How can python wait for a batch SGE script finish execution?

1.3k Views Asked by At

I have a problem I'd like you to help me to solve.

I am working in Python and I want to do the following:

  • call an SGE batch script on a server
  • see if it works correctly
  • do something

What I do now is approx the following:

    import subprocess
    try:
       tmp = subprocess.call(qsub ....)
       if tmp != 0:
           error_handler_1()
       else:
           correct_routine()
    except:
       error_handler_2()

My problem is that once the script is sent to SGE, my python script interpret it as a success and keeps working as if it finished.

Do you have any suggestion about how could I make the python code wait for the actual processing result of the SGE script ?

Ah, btw I tried using qrsh but I don't have permission to use it on the SGE

Thanks!

2

There are 2 best solutions below

1
On BEST ANSWER

From your code you want the program to wait for job to finish and return code, right?

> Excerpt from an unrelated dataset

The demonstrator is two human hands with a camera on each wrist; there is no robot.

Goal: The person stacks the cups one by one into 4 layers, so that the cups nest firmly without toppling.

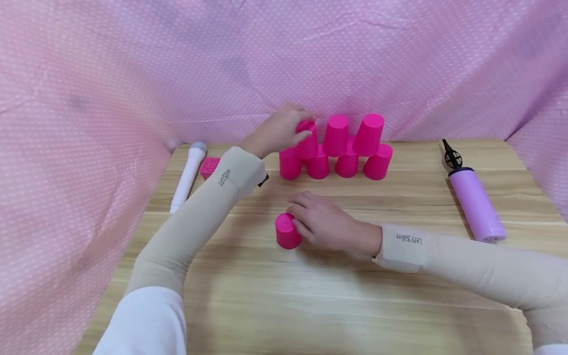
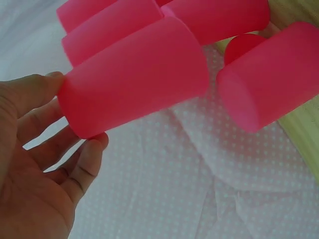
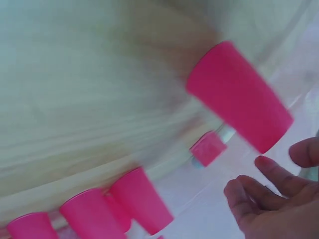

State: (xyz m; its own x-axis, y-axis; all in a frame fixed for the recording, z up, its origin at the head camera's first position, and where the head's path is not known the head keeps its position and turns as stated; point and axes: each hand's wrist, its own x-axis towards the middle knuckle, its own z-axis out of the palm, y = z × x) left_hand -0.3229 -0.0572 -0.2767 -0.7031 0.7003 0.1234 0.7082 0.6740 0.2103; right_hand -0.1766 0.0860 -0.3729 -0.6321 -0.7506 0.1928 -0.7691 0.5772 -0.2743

If so, the qsub sync option is likely what you want:

http://gridscheduler.sourceforge.net/htmlman/htmlman1/qsub.html

1
On

Additional Answer for an easier processing: By using the python drmaa module : link which allows a more complete processing with SGE. A functioning code provided in the documentation is here: [provided you put a sleeper.sh script in the same directory] please notice that the -b n option is needed to execute a .sh script, otherwise it expects a binary by default like explained here

import drmaa
import os

def main():
   """Submit a job.
   Note, need file called sleeper.sh in current directory.
   """
   s = drmaa.Session()
   s.initialize()
   print 'Creating job template'
   jt = s.createJobTemplate()
   jt.remoteCommand = os.getcwd()+'/sleeper.sh'
   jt.args = ['42','Simon says:']
   jt.joinFiles=False
   jt.nativeSpecification  ="-m abe -M mymail -q so-el6 -b n"
   jobid = s.runJob(jt)
   print 'Your job has been submitted with id ' + jobid
   retval = s.wait(jobid, drmaa.Session.TIMEOUT_WAIT_FOREVER)
   print('Job: {0} finished with status {1}'.format(retval.jobId, retval.hasExited))
   print 'Cleaning up'
   s.deleteJobTemplate(jt)
   s.exit()

if __name__=='__main__':
    main()